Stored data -
╭──

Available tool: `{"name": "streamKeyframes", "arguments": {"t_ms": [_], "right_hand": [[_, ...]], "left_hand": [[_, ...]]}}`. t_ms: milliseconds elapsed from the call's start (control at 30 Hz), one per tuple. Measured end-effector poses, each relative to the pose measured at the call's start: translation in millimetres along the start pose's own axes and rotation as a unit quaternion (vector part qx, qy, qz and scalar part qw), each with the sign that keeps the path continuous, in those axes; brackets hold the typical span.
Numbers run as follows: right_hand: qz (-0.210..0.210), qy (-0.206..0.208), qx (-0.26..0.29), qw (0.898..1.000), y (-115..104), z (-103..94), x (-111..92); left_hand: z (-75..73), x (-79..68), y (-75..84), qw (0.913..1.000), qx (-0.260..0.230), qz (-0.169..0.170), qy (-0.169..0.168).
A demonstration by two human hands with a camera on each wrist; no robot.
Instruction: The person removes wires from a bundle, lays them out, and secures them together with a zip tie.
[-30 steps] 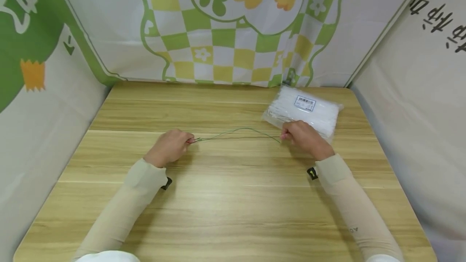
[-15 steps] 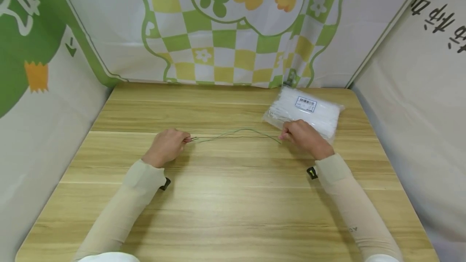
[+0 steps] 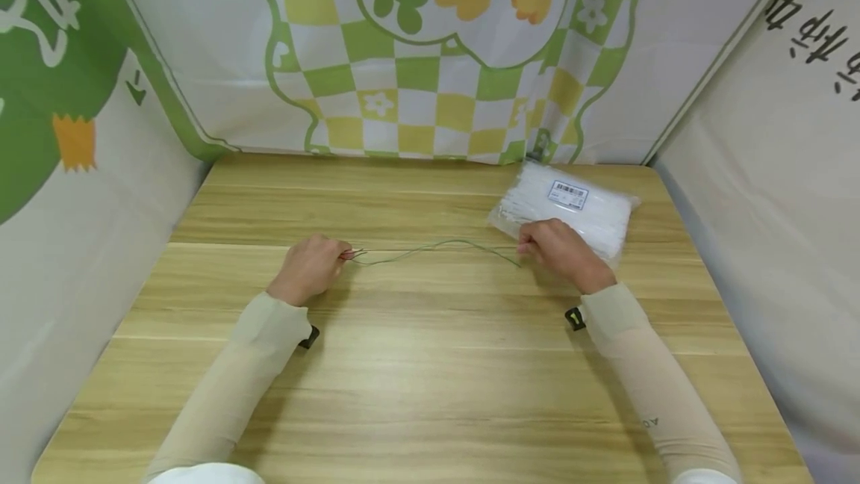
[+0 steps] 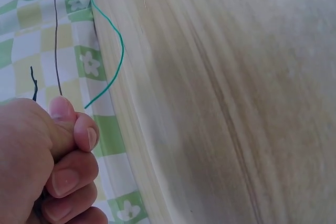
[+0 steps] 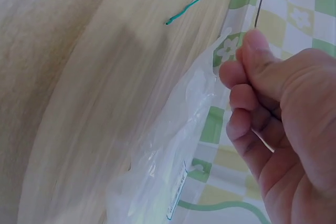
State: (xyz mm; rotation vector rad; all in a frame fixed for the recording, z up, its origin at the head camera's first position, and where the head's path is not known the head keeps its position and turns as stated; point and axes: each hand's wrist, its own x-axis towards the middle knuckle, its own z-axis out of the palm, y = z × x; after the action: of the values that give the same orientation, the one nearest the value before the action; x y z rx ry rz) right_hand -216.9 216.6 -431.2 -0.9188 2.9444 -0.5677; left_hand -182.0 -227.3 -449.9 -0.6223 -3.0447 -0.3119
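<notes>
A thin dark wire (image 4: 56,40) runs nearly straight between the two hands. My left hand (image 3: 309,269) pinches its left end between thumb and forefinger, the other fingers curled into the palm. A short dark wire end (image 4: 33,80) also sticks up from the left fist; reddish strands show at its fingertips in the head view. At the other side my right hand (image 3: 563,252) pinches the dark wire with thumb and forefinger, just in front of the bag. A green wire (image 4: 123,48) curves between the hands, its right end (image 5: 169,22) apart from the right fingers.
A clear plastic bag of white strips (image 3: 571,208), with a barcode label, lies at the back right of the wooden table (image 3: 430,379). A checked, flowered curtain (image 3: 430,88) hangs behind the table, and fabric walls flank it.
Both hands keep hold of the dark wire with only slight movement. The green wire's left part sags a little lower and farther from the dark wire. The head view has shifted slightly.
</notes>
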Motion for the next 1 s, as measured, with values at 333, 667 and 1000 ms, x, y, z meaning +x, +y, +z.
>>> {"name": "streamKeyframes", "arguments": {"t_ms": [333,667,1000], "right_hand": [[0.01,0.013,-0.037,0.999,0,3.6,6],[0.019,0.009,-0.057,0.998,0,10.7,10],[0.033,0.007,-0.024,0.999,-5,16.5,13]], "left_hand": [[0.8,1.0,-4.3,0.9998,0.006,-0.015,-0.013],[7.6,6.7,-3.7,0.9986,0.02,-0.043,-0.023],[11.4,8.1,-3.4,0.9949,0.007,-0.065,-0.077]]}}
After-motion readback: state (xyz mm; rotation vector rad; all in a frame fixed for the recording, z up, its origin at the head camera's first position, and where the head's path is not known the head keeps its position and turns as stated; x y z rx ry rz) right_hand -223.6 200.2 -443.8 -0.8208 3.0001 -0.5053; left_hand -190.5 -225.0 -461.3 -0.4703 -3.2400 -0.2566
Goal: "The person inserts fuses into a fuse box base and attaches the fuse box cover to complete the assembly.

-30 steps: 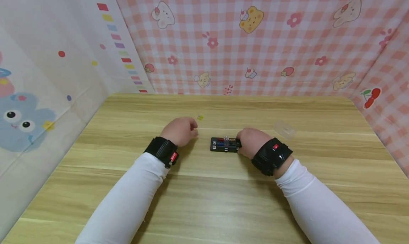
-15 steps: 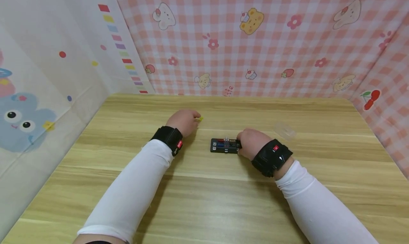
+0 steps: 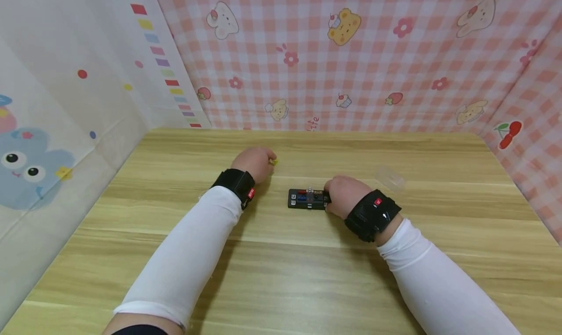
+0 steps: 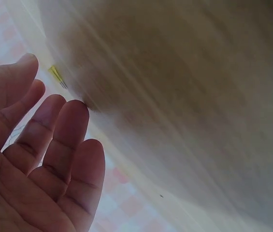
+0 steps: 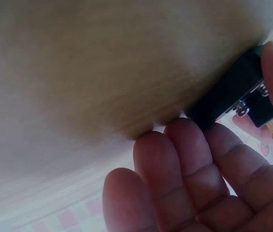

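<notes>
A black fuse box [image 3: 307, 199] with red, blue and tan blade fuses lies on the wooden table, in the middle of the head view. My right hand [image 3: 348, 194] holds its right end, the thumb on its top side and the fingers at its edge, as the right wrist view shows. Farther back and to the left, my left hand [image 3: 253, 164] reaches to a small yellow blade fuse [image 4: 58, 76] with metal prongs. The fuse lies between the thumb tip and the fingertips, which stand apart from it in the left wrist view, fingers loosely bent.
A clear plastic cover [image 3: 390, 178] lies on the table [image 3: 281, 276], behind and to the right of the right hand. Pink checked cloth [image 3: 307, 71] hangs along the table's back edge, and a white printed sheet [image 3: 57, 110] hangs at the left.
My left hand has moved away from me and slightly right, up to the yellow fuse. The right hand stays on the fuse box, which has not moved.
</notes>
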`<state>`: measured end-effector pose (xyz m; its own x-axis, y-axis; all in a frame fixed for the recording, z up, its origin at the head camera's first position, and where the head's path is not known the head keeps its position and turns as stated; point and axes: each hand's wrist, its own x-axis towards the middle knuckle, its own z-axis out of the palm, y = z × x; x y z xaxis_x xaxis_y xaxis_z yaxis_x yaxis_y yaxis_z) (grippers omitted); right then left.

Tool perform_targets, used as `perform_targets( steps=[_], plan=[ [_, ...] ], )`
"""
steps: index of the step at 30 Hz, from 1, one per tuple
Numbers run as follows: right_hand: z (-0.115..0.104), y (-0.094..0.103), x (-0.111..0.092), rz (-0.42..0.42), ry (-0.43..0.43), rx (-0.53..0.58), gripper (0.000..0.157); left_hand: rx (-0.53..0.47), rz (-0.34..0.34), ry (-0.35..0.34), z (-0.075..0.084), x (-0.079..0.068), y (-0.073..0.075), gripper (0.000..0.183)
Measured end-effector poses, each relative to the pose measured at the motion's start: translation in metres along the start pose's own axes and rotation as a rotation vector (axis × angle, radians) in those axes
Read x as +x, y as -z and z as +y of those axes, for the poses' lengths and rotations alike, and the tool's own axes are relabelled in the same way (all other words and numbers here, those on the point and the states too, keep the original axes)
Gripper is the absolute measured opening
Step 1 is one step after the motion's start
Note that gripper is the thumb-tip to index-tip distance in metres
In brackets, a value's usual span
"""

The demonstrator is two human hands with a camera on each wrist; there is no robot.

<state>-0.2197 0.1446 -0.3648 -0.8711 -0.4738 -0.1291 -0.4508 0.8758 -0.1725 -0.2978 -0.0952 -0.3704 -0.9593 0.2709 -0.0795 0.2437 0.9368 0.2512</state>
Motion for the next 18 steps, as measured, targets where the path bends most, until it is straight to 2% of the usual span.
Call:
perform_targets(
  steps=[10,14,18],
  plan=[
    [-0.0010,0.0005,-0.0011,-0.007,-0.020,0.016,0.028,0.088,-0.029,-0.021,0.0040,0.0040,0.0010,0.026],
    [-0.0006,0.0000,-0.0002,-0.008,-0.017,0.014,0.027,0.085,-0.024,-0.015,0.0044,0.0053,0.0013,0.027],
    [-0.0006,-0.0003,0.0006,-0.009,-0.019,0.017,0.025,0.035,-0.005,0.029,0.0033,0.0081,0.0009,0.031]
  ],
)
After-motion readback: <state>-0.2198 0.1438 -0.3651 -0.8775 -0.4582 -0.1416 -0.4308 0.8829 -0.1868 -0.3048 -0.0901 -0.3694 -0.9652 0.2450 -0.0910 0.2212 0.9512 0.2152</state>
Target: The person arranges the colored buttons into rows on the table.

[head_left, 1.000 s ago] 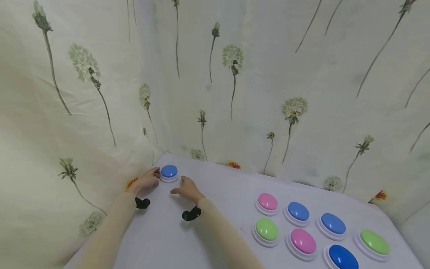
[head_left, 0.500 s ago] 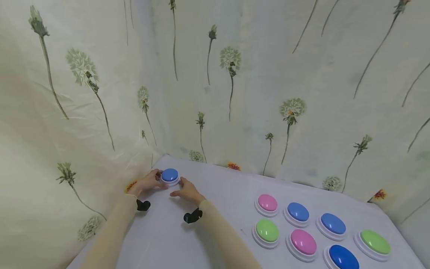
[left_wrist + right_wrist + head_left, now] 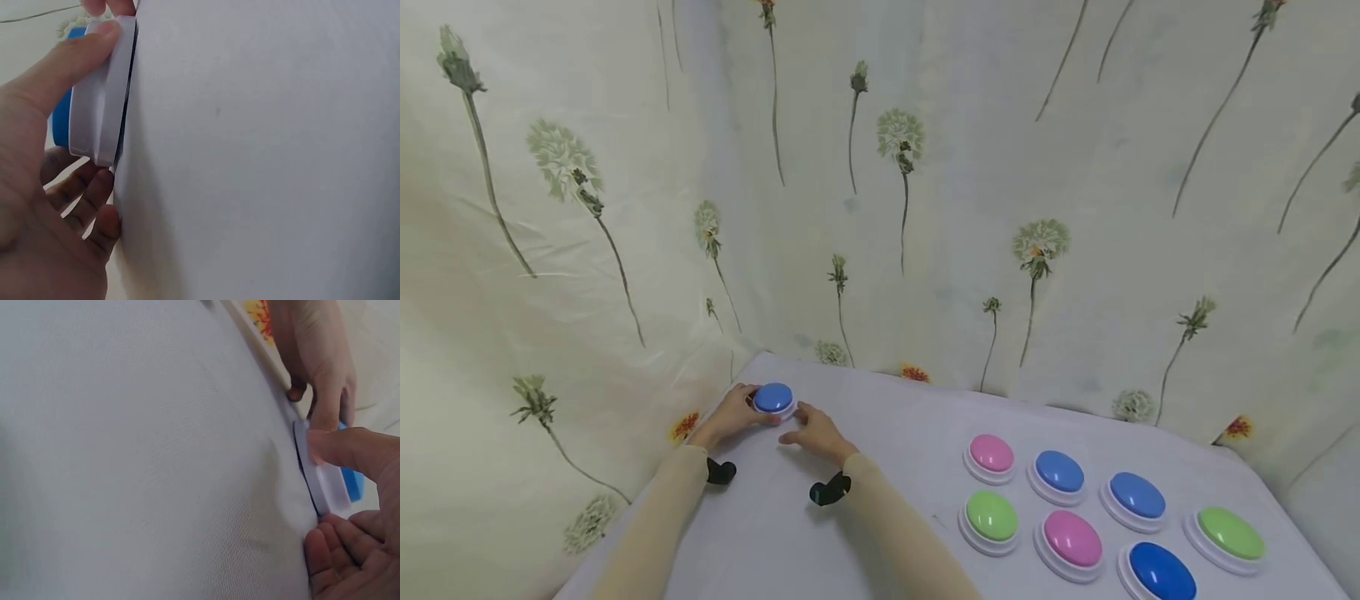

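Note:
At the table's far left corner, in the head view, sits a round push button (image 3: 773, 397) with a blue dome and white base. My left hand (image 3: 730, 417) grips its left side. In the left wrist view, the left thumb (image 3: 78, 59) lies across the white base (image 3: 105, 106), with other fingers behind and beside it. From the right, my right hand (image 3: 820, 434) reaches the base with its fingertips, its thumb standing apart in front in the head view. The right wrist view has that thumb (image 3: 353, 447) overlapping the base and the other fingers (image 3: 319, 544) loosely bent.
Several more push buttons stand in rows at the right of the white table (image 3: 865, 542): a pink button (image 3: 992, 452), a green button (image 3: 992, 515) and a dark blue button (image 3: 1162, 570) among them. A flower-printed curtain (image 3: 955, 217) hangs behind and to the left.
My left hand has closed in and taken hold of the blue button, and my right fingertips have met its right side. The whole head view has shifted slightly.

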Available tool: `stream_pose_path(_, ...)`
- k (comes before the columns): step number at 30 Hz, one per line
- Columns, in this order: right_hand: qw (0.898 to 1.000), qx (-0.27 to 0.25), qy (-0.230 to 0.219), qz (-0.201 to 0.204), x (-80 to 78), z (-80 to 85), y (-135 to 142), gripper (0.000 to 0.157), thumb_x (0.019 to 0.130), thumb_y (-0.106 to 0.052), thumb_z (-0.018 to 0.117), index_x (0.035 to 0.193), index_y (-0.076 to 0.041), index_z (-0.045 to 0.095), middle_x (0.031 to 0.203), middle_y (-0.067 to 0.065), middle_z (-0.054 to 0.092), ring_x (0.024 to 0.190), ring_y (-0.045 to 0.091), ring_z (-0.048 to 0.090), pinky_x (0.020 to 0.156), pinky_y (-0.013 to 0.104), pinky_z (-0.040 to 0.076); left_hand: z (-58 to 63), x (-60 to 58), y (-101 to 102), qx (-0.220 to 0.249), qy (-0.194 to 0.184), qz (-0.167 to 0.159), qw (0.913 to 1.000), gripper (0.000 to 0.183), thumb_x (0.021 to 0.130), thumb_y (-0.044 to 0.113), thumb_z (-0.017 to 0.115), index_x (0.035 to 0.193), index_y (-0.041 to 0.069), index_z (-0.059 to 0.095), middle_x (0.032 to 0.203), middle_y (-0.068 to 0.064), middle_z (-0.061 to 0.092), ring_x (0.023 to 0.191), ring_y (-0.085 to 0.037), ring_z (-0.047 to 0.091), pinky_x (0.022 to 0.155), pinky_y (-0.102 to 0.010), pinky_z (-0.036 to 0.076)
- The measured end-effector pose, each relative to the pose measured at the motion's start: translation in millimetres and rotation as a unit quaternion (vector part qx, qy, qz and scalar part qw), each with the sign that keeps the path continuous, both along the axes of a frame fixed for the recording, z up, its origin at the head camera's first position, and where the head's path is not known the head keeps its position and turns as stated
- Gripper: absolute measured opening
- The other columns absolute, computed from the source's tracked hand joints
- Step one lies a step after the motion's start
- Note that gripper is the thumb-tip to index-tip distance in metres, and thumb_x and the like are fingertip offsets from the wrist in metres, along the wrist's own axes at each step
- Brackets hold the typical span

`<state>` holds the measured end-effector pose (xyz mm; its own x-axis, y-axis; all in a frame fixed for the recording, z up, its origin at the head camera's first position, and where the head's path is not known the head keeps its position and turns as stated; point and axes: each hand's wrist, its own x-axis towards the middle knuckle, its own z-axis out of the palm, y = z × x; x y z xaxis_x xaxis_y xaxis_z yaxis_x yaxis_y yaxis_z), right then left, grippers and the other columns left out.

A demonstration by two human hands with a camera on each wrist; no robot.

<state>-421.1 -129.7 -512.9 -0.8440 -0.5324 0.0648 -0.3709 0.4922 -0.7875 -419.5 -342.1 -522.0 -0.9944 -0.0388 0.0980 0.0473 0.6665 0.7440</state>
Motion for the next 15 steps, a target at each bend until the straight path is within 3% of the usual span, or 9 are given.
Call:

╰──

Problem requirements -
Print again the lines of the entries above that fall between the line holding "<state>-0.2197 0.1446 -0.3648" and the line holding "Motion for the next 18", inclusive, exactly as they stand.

Output -
<state>-0.2197 0.1446 -0.3648 -0.8711 -0.4738 -0.1291 -0.4508 0.8758 -0.1725 -0.2978 -0.0952 -0.3704 -0.9593 0.2709 -0.0795 0.2437 0.9368 0.2512</state>
Motion for the next 18 steps, as measured, targets where the path bends most, until it is straight to 2% of the usual span.

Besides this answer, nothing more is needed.